Cabela. O coração da troça Ceroula de Olinda

Jairo Cabral
Mestrando em História na Unicap

Publicado em: 01/03/2019 03:00 Atualizado em: 01/03/2019 09:12

Antônio Aurélio Sales, popularmente conhecido como Cabela, nasceu no sítio histórico de Olinda, na Rua da Boa Hora, em 15 de abril de 1939. Olindense da gema sempre esteve envolvido com as manifestações populares e religiosas da cidade que tanto amava. Era membro da Irmandade do Nosso Senhor Bom Jesus dos Passos e um dos organizadores da secular Procissão dos Passos, que reconstitui, segundo a liturgia católica, o caminho percorrido por Jesus até o calvário. Recolhia de porta em porta, através de um livro de ouro, contribuições dos moradores para a realização cuidadosa desse importante ato de fé, um dos pontos altos do calendário religioso de Olinda.
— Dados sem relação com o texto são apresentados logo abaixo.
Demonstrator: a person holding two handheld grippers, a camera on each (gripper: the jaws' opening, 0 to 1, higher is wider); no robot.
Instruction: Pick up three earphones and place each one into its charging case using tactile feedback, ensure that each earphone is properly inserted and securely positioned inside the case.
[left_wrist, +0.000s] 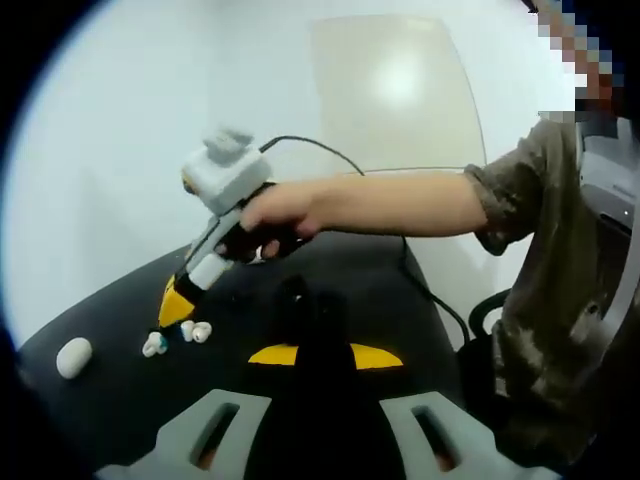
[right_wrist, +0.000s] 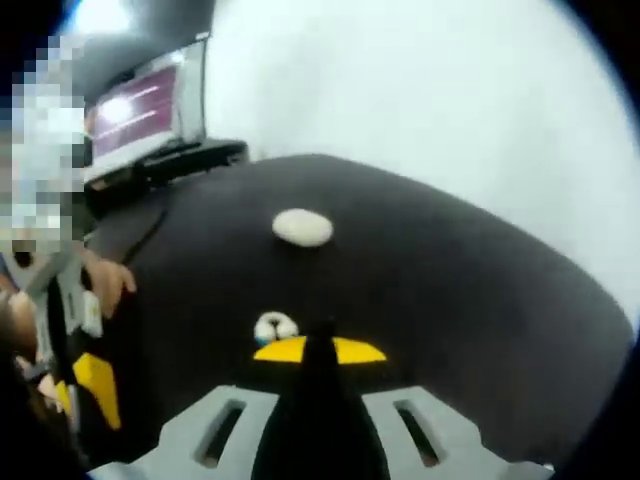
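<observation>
No writing reads anywhere; both tools (left_wrist: 325, 356) (right_wrist: 318, 350) pressed together, nothing between, near earphones (left_wrist: 195, 331).

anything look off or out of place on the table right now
Nothing looks damaged or spilled. Three small white earphones lie loose in a cluster on the black tabletop, apart from the closed white oval charging case. The right gripper points down beside them.

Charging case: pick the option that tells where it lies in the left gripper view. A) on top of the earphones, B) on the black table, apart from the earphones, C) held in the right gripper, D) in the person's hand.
B: the white charging case lies alone on the black table, clear of the earphones beside the right gripper.
</observation>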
Cabela, torcedor do Santa Cruz,foi um zagueiro dos bons, envergando a camisa do Clube Atlético Olindense nas peladas na praia e a camisa do Bonfim que participava dos disputadíssimos campeonatos promovidos pela Liga Olindense de Desportos. Também era considerado pé de valsa namorador e exibia suas habilidades de dançarino, nos encontros de brotodo Clube Atlântico, nas festas da Pitombeira dos Quatros Cantos e nos bailes do Oriente. O carnaval, no entanto, era a sua festa predileta. Como bom boêmio gostava de tomar umas e outras e cair no passo. Em 5 de janeiro de 1962, junto com Arthurzinho Ferreira, Gilvan Machado, Jamones Gois, Lúcio Rodrigues e Lucilo Araújo, Cabela fundou a Troça Carnavalesca Ceroula de Olinda, fruto da dissidência da Troça O Pijama, cuja fama de briguenta angariava antipatia e afastava quem apenas desejava se divertir na folia momesca. Metido a gozador, inventou uma brincadeira que ora chateava, ora provocava o riso dos ceroulenses. Sorrateiramente apalpava o músculo glúteo dos companheiros e perguntava: tem pente aí?

A Ceroula começou pequenininha como uma agremiação de amigos, de familiares e com o passar do tempo foi agregando simpatizantes que se identificavam com a troça. Em 1969, ano em que os norte-americanos Michael Collins, Buzz Aldrin e Neil Armstrong foram à lua, em uma grande farrana casa de Rui Moreira, casado com Ivone, irmã de Cabela, o boêmio seresteiro Milton Bezerra de Alencar, compôs o Hino da Troça. A composição de letra fácil e de melodia simples, feita em tom de brincadeira, caiu no gosto do povo, o que transformou o hino da Ceroula em um dos mais executados do carnaval pernambucano e ajudou a trazer para a troça inúmeros aficcionados. É um alegre deleite ver o cortejo ceroulense descendo a Rua 15 de novembro, conhecida como a ladeira da prefeitura, no sábado de carnaval, cantando a plenos pulmões: “Eu vou este ano à lua, não é privilégio foguete já tem. Eu quero ver se o carnaval de rua, Collins, Aldrin e Armstrong, falam que vai bem. Eu quero ver se tem troça que escolha, como em Olinda que tem a Ceroula, mas se tiver para mim é legal, passarei lá na lua todo o carnaval”.

Sob o comando de Cabela, figura carismática e quando queria era hábil negociador para resolver problemas e contornar situações de impasse, a Ceroula cresceu, agigantou-se, arrastando a cada ano, um número crescente de pessoas. Na condição de Presidente de Honra, já um pouco afastado, era um ponto de apoio importante, como fonte de consulta e de aconselhamento, a quem se recorria para dirimir divergências e superar entraves. Neste ano de 2019, acontecerá o primeiro carnaval sem a mediação de Cabela. A diretoria irá se deparar com enormes obstáculos e pela importância da Ceroula para a cultura carnavalesca de Pernambuco, enquanto patrimônio vivo, é preciso zelar pela agremiação, adotando as melhores práticas de gerenciamento e refazendo o espaço de sociabilidade, de modo a recepcionar com tolerância as diferenças entre os seus membros e a romper com os ultrapassados e ineficientes métodos de gestão. O carnaval vem aí e o desafio está lançado. A propósito: Cabela, tem pente aí?